Bruns dropped some names as he talked about getting to know Rowan County.

• He joined the N.C. Manufacturing Initiative, he said, at the invitation of Elaine Spalding of the Rowan County Chamber of Commerce and Craig Lamb of Rowan-Cabarrus Community College.

• Thanks to Denise Hallett and Jackie Harris — a devoted volunteer and a key staff person at the Rowan County United Way — Bruns is on that group’s board. The Freightliner plant and its employees have been generous United Way supporters.

• Bruns has also gotten to know Greg Edds, chairman of the Rowan County Board of Commissioners. Bruns alluded to help the county has given the company — in the form of tax incentives OK’d in 2015 for an expansion, perhaps — and offered some reassurance. “We will do this, and there will be even more coming.”

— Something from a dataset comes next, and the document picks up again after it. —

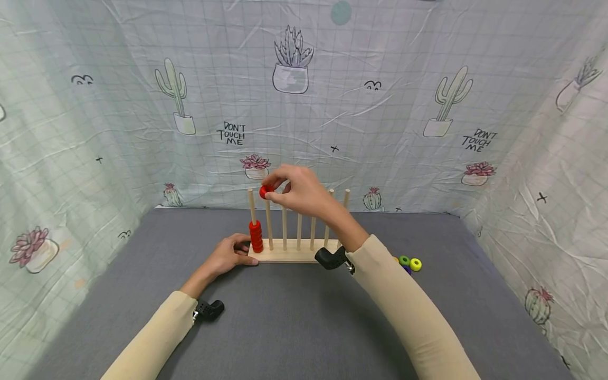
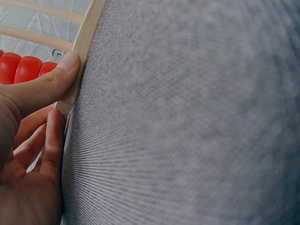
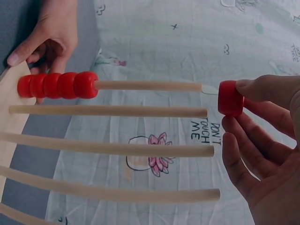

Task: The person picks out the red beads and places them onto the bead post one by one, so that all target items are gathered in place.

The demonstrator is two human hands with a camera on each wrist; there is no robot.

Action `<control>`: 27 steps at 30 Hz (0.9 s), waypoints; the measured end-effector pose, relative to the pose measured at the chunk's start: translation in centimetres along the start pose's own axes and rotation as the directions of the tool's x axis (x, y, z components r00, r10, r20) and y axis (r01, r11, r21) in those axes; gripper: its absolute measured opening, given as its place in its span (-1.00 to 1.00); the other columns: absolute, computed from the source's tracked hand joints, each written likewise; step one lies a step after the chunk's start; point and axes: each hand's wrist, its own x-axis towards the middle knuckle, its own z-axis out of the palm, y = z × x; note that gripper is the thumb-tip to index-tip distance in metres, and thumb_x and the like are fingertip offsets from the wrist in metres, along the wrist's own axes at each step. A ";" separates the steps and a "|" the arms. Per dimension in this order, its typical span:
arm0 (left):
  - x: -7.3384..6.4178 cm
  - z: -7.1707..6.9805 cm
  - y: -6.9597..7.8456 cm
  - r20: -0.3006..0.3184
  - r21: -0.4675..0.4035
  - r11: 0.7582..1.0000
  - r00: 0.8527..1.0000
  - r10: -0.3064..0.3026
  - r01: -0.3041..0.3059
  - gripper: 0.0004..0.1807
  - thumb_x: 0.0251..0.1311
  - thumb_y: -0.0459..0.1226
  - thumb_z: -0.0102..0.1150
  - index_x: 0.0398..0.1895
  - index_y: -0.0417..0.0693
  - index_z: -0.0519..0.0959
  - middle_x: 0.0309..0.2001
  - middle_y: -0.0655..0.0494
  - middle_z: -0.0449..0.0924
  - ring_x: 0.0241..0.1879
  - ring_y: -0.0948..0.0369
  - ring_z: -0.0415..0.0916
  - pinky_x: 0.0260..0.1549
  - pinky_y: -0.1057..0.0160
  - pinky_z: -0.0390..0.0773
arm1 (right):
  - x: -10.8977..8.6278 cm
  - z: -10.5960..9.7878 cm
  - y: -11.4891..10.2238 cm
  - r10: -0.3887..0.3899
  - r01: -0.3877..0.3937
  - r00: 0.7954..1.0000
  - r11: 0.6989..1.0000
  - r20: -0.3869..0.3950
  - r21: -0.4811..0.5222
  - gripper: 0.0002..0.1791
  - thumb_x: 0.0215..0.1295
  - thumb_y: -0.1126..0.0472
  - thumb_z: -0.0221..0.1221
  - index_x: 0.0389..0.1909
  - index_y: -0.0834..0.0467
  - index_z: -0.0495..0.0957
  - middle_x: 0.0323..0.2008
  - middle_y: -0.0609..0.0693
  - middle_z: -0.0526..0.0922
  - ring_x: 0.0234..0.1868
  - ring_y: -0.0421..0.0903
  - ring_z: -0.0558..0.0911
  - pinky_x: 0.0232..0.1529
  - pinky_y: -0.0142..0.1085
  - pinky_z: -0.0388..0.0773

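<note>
A wooden stand with a row of upright pegs has a flat base (image 1: 285, 257). Several red beads (image 1: 256, 237) are stacked on its leftmost peg, whose upper part is bare. My left hand (image 1: 225, 257) grips the left end of the base, its thumb along the front edge and fingers around the end; this hand (image 2: 35, 98) also shows in the left wrist view. Up at the peg tops my right hand (image 1: 304, 192) pinches a red bead (image 3: 229, 98) between thumb and fingers. In the right wrist view that bead is just beyond the tips of the first two pegs.
Loose beads lie on the grey tabletop (image 1: 266, 327) right of the stand, among them a yellow bead (image 1: 415, 264) and a green bead (image 1: 404, 260). My right sleeve (image 1: 404, 295) partly covers that group. A patterned curtain (image 1: 294, 132) hangs behind.
</note>
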 end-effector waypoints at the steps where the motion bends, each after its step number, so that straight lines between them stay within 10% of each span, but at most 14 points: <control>1: 0.0 0.0 0.0 -0.002 0.002 1.000 1.000 0.002 -0.002 -0.21 0.00 -0.26 0.63 0.33 -0.29 0.52 0.19 -0.23 0.57 -0.02 0.00 0.64 -0.12 0.24 0.60 | 0.1 0.0 0.0 0.000 0.000 1.000 1.000 -0.004 -0.003 -0.79 0.36 0.19 0.35 -0.03 0.11 0.74 -0.08 -0.04 0.74 -0.06 -0.08 0.71 -0.09 -0.38 0.65; 27: 0.0 0.2 -0.1 -0.013 0.016 1.000 1.000 0.015 -0.015 -0.21 0.00 -0.25 0.63 0.33 -0.29 0.52 0.16 -0.24 0.59 -0.04 0.02 0.66 -0.12 0.25 0.61 | 2.6 1.3 -0.6 0.017 -0.017 1.000 1.000 0.010 -0.011 -0.74 0.42 0.25 0.29 0.08 0.14 0.73 0.05 0.02 0.73 0.02 -0.09 0.70 -0.07 -0.41 0.64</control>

Bruns said the plant might be able some day to open its truck museum to the public. He envisions a place where visitors would see not only trucks and memorabilia but also an old gas station and a diner. 

As for here and now, Bruns emphasizes principles that are instructional for employees as well as visitors such as the Chamber of Commerce group. High production standards and efficiency don’t happen by accident. They require hard work, planning, monitoring and constant refining. Charts displayed in the chassis line’s brain center, for example, track results throughout the day; green is good, red is waste. Accountability and motivation go hand-in-hand. The process is based on the Toyota production system, Bruns says. “They have figured it out.”

Maybe so, but it takes a disciplined manager — and workforce — to learn such a system and effectively carry it out.

While focused on productivity, Bruns takes time to get involved outside the plant. And, though he comes from an international background, Bruns is willing to work on local needs. That’s positive leadership.